Se o aluno enxergar verdade naquilo que o prô diz, é meio caminho andado. Eu sei, é difícil suprir a falta que faz uma família de leitores, ou, mais ainda, a falta de pais leitores, que leem com os filhos, para os filhos e que se deixam ser admirados pelos filhos quando leem. Um Brasil ideal seria feito de pais assim. Mas a realidade é bem diferente e não deve mudar muito a médio prazo. Talvez quando deixarem mais pessoas que querem ser pais – como os gays, p. ex. – ser pais de fato, e deixarem mais mulheres que não querem ser mães – como as que não abortam só porque é crime – a não ser mães.

Enfim, ser honesto com o aluno, desfazer mitos, como o que diz que quem lê escreve bem ou é mais inteligente. Escreve bem, em muitos casos, aquilo que lê, como reprodução. Mas a oferta de leitura deve ser variada, como uma feira, como as cores de legumes, frutas e verduras. É tudo diferente um do outro! Doces, amargos, azedos e estranhos, todos servem a um mesmo fim: alimentar o corpo. Variadas leituras alimentam o espírito, põem a alma pra ferver!

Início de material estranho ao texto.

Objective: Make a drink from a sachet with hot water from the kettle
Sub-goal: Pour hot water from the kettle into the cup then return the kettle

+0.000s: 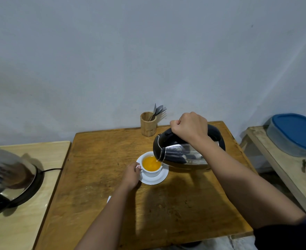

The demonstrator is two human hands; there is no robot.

Ah! E concentrar-se naquele aluno que odeia ler, que odeia escrever, que adooora matemática e aaama jogar isso na cara do professor. Ele é o desafio. Aluno que adora ler e escrever não dá trabalho, dá alegria. Apostar na dificuldade; apenas um que se consiga aliciar já terá valido o dia, o ano, o diploma, a carreira.

As escolas brasileiras, infelizmente, não têm aula de leitura. Sei lá, devem achar que todo mundo que passou da alfabetização já sabe ler. Investir na leitura é muito eficiente, sobretudo ler para os alunos, apresentar uma possibilidade de interpretação (nunca a única!), dar a entonação, a prosódia adequada. Confere sabor e vida ao texto: certos alunos o “enxergam” melhor.

Muitos acham que só Jesus salva, mas eu digo que estão enganados. Machado de Assis, Guimarães Rosa, Dalton Trevisan, Kafka, Cervantes, Fernando Pessoa também são excelentes salva-vidas. Pode mergulhar, molecada! 


Milton Costa é professor e não vive sem leitura, chocolate, brócolis e, agora, quiabo, necessariamente nessa ordem.